By Scott Sterling
These days, you have many choices when you are adopting technology for the classroom. However, there are really only three categories from which everything else branches: Apple, Google, and Microsoft Windows. This is the beginning of a series meant to cover the ins and outs, pros and cons of each—starting with Apple.
The lay of the land
Apple’s iPads are almost ubiquitous with classroom technology. When technology is massively adopted in any school or district, they have probably bought a slew of the most popular tablet in the world. To add on, if you are working in a BYOD environment, students are more than likely bringing in either their own iPads or Apple’s iPhone, the most popular phone in the world. It is highly unlikely that anyone working with education technology will not run into Apple’s mobile operating system, iOS.
Apple may run the most self-contained ecosystem available for technology. Everything works together. What a student works on with their iPhone or iPad in class will be available to them—through the cloud—to any other Apple device they might own or use. That might also be the case with other devices, depending on what app the student is using at the time.
Apple devices are known for their reliability. Because the Apple ecosystem is protected so stringently, the risk of viruses or malware is minimal. This writer, even though fearing the loss of his objectivity, has solely used Apple devices for more than a decade and can count on one hand the number of crashes experienced.
As mentioned, they are also the most popular devices in the world. If you hear about an app from a colleague that you want to try with your class, it will more than likely be available in the App Store. In fact, any tech trick that might apply to the classroom has probably been optimized for iOS before any other ecosystem. That makes your options almost limitless.

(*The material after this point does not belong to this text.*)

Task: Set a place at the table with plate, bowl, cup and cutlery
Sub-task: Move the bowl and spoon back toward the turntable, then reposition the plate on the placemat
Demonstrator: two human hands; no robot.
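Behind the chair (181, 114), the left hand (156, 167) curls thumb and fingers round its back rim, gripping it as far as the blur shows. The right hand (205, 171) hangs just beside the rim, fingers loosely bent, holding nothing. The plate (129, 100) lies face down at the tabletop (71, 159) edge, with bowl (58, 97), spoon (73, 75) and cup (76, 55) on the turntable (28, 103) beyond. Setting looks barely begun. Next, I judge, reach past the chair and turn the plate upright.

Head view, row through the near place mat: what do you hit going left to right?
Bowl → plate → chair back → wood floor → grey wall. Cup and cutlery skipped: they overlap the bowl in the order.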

Once you get the hang of it, maintenance and administration of iOS devices is a snap. Although the settings involved with administering an iOS device have grown over time, it is fully possible for a teacher to handle most common IT problems without having to call in the tech administrator.
There is no getting around it: Apple devices are expensive. This isn’t a problem in BYOD (for you), but if you are buying a cart full of iPads, you are spending many thousands of dollars. Considering the pros, especially the reliability, this might be worth it. But it is a significant consideration in any adoption.
Also, because of their ubiquity, most other ecosystems are forced to play nicely with iOS. But that doesn’t mean seamlessly. There can be significant differences, for example, between the native version of Microsoft’s Office apps (Word, PowerPoint, etc.) and their iOS versions. Some significant features may be missing. It’s worth looking into if the ways of work of your classroom rely on certain apps.
Customization of Apple products in general is severely limited. This is due to their protectiveness of the ecosystem as a whole (the same protectiveness that gives you the security and reliability). If you have a really customized installation or have a need for features above and beyond what is available, you might be better off with something else.
The bottom line
If you can get past the expense and give up a little power as an administrator, you can be assured that an Apple ecosystem will handle whatever your students might throw at you. Their devices are easy to use, your students are probably already familiar with the operating system, and you will be well positioned for BYOD, if you haven’t gotten there already.
That being said, if your environment relies on devices from a variety of sources (which most do), you will find that Apple has just recently started playing well with others. That can lead to frustration for tech administrators, teachers, and, most importantly, students. When they wonder why their PowerPoint doesn’t look quite as good on their iPad as it did on their laptop, you will know why.